Jan 14, 2016

Overseas Shipholding Group Announces Waiver of Supplemental Indenture Condition and Extension of Expiration Date of Tender Offer and Consent Solicitation For Its 7.50% Senior Notes Due 2024

NEW YORK –
Overseas Shipholding Group, Inc. (NYSE MKT:OSG, OSGB) (the “Company” or
“OSG”) today announced the further extension of the previously announced
tender offer (the “Tender Offer”) for any and all of its 7.50% Senior
Notes due 2024 (the “Notes”) and the solicitation of consents
(“Consents”) from registered holders of the Notes (the “Consent
Solicitation”) to amend the indenture governing the Notes to affirm that
for the purposes of the restriction in such indenture on the Company’s
ability to dispose of assets, the Company’s international operations,
held through its subsidiary OSG International, Inc., do not constitute
substantially an entirety of the Company’s assets (the “Proposed
Amendment”).

The terms and conditions of the Tender Offer and the Consent
Solicitation are described in the Company’s Offer to Purchase and
Consent Solicitation Statement, dated December 2, 2015 (the
“Statement”), and the Letter of Transmittal and Consent attached
thereto, which set forth the complete terms of the Tender Offer and
Consent Solicitation.

On January 5, 2016, the Company announced that the expiration date of
the Tender Offer and the Consent Solicitation had been extended by ten
days until 11:59 p.m., New York City time, on January 14, 2016. The
Tender Offer and the Consent Solicitation have been further extended by
five business days until 11:59 p.m., New York City time, on January 22,
2016 (the “Expiration Time”). Additionally, the Company has waived the
condition to the Tender Offer requiring the execution of a supplemental
indenture effecting the Proposed Amendment and intends to accept for
purchase all Notes validly tendered and not validly withdrawn prior to
the Expiration Time. The Withdrawal Deadline (as defined in the
Statement) has also been extended until 11:59 p.m., New York City time,
on January 22, 2016. Except as described herein, the terms of the Tender
Offer and the Consent Solicitation remain unchanged.

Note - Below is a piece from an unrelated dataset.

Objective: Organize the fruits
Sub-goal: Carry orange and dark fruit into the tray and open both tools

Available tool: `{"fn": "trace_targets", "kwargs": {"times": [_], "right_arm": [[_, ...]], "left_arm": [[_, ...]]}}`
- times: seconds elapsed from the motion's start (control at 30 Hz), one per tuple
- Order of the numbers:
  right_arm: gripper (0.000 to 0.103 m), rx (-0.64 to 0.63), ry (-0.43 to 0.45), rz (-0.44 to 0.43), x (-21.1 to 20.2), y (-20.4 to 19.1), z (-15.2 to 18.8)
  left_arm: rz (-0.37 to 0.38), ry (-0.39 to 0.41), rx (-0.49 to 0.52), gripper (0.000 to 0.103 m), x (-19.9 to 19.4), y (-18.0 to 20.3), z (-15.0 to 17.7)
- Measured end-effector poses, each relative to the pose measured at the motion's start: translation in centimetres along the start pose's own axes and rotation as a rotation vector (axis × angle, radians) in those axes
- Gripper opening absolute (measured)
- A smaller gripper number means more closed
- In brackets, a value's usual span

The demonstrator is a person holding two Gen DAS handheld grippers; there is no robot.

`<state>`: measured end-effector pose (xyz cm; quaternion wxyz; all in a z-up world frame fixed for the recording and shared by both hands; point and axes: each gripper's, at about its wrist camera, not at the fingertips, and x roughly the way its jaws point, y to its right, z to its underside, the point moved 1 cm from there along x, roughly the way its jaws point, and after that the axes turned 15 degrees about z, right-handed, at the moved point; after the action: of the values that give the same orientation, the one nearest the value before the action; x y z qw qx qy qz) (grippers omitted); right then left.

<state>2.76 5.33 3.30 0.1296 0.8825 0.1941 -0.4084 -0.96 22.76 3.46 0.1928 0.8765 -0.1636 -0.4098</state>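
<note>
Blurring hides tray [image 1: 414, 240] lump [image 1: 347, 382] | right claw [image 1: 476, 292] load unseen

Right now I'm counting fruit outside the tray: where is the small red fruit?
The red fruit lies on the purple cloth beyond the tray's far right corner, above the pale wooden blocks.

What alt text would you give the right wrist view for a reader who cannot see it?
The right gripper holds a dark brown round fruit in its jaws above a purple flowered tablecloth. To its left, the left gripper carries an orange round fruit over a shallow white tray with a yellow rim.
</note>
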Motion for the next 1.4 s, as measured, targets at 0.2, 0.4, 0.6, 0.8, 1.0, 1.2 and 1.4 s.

As of 5:00 p.m., New York City time, on January 14, 2016, $294,000 in
aggregate principal amount, or approximately 42.98%, of the Notes
outstanding, excluding any outstanding Notes held by the Company or its
affiliates, has been validly tendered and not validly withdrawn. As of
such time, holders of an additional $52,000 in aggregate principal
amount, or approximately 7.60%, of the Notes outstanding, excluding any
outstanding Notes held by the Company or its affiliates, have provided
Consents that have been validly delivered and not validly revoked in the
Consent Only Option (as defined in the Statement).

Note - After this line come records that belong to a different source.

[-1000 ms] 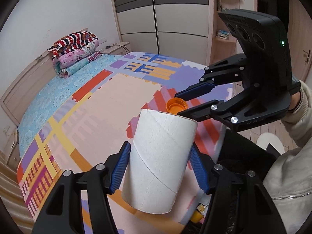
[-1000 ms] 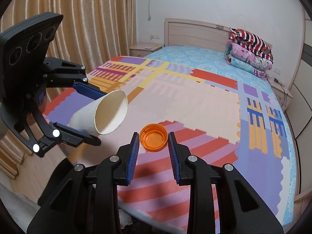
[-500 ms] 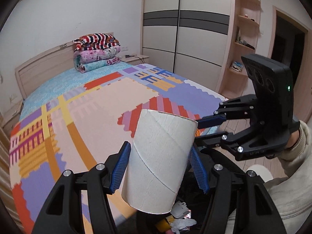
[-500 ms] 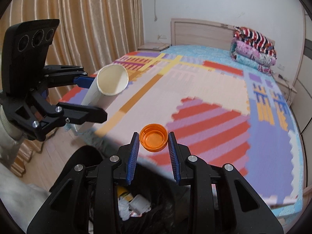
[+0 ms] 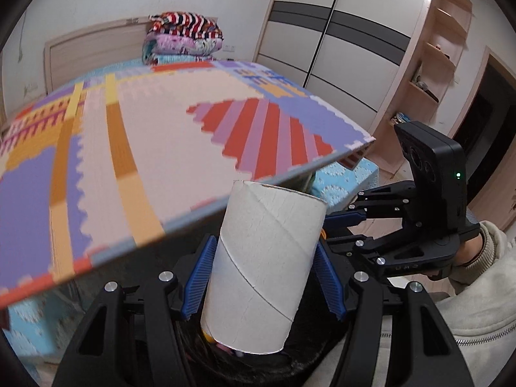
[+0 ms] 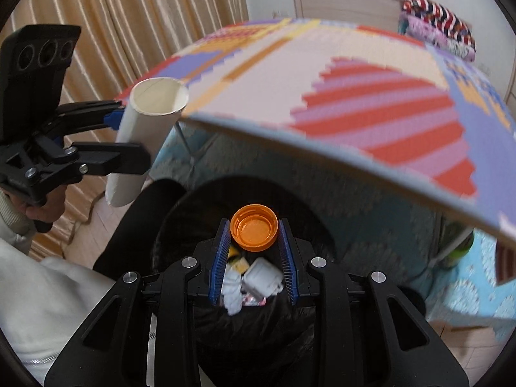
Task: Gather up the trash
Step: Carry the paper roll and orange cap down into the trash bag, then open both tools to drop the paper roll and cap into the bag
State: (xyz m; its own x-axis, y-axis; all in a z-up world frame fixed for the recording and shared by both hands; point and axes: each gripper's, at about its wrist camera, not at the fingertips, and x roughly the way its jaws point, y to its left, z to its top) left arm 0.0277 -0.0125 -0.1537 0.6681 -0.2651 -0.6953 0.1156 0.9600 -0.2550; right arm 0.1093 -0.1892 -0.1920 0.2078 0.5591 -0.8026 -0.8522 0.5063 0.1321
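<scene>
Tongs in the right hand (image 6: 254,251) clamp an orange bottle cap (image 6: 254,232) between blue pads, open side up, directly above a black-lined trash bin (image 6: 180,222) holding crumpled white scraps (image 6: 254,282). The left tongs (image 5: 262,277) grip a white cardboard tube (image 5: 262,267) around its middle, upright and slightly tilted, beside the bin. Behind both, a colourful foam mat (image 5: 135,148) overhangs the bed's edge; folded blankets (image 5: 183,40) lie stacked at the headboard.
</scene>
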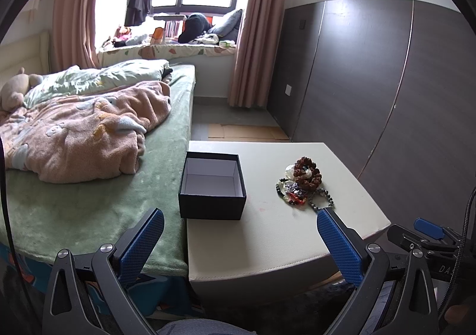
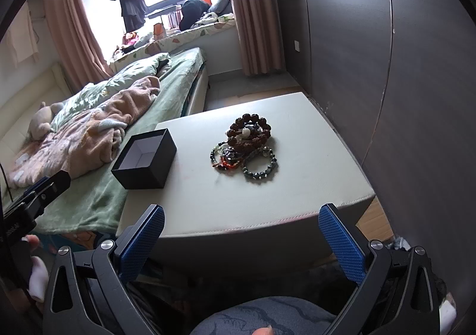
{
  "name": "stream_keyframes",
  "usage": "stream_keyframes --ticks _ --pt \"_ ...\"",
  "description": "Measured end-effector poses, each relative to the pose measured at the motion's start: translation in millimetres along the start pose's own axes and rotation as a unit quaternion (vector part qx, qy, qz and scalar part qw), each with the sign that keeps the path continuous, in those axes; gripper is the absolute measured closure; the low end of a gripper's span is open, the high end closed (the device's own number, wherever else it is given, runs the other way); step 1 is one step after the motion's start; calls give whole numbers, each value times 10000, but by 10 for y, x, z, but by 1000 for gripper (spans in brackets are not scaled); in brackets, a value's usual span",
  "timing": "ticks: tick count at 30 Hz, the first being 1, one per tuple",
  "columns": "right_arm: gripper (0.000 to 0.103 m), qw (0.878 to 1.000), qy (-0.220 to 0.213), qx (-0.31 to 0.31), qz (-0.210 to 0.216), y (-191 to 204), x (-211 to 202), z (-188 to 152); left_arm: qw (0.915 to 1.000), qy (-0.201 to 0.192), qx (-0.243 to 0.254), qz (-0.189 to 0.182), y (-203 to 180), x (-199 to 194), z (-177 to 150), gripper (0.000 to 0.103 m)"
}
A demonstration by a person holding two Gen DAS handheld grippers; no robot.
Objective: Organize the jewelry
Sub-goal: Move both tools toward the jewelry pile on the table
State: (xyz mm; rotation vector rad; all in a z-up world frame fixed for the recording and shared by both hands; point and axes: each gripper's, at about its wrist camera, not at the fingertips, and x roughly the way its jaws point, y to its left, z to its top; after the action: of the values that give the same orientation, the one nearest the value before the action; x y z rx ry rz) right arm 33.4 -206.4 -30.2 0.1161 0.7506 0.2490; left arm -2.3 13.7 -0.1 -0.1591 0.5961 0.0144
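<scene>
An open black box (image 1: 212, 185) with a white inside stands empty at the left edge of a cream table (image 1: 276, 234). A pile of beaded bracelets (image 1: 303, 183) lies to its right, with a brown bead bracelet on top. My left gripper (image 1: 240, 217) is open and empty, held back at the table's near edge. In the right wrist view the box (image 2: 145, 159) and the bracelet pile (image 2: 247, 148) lie ahead. My right gripper (image 2: 241, 214) is open and empty, short of the table's (image 2: 267, 201) near edge.
A bed (image 1: 89, 186) with a green sheet and pink blanket (image 1: 80, 133) adjoins the table on the left. A dark wardrobe wall (image 1: 386, 82) runs along the right. A window seat (image 1: 166, 49) with clutter lies at the back.
</scene>
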Motion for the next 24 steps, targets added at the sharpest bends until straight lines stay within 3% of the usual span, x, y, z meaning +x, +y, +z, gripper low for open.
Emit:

Jefferies LLC is serving as the Dealer Manager for the Tender Offer and
Solicitation Agent for the Consent Solicitation. For additional
information regarding the terms of the Tender Offer and the Consent
Solicitation, please contact: Jefferies LLC at (888) 708-5831
(toll-free) or (203) 363-8273 (collect). Requests for documents may be
directed to Ipreo LLC, which is acting as Information Agent and
Depositary for the Tender Offer and the Consent Solicitation, at (888)
593-9546 (toll-free).

THIS PRESS RELEASE IS FOR INFORMATIONAL PURPOSES ONLY AND IS NOT AN
OFFER TO PURCHASE, A SOLICITATION OF AN OFFER TO PURCHASE OR A
SOLICITATION OF CONSENT WITH RESPECT TO ANY SECURITIES. THE TENDER OFFER
AND THE CONSENT SOLICITATION IS BEING MADE SOLELY PURSUANT TO THE
STATEMENT AND RELATED LETTER OF TRANSMITTAL AND CONSENT, WHICH SET FORTH
THE COMPLETE TERMS OF THE TENDER OFFER AND CONSENT SOLICITATION WHICH
HOLDERS OF THE NOTES SHOULD CAREFULLY READ PRIOR TO MAKING ANY DECISION.

THE TENDER OFFER AND THE CONSENT SOLICITATION ARE NOT BEING MADE TO
HOLDERS OF NOTES IN ANY JURISDICTION IN WHICH THE MAKING OF OR
ACCEPTANCE OF THE TENDER OFFER OR THE CONSENT SOLICITATION WOULD NOT BE
IN COMPLIANCE WITH THE LAWS OF SUCH JURISDICTION. THE COMPANY EXPRESSLY
RESERVES THE RIGHT, SUBJECT TO APPLICABLE LAW, TO TERMINATE THE TENDER
OFFER AND THE CONSENT SOLICITATION.

About OSG

Overseas Shipholding Group, Inc. (NYSE MKT: OSG, OSGB) is a publicly
traded tanker company providing energy transportation services for crude
oil and petroleum products in the U.S. and International Flag markets.
OSG is committed to setting high standards of excellence for its
quality, safety and environmental programs. OSG is recognized as one of
the world’s most customer-focused marine transportation companies and is
headquartered in New York City, NY. More information is available at www.osg.com.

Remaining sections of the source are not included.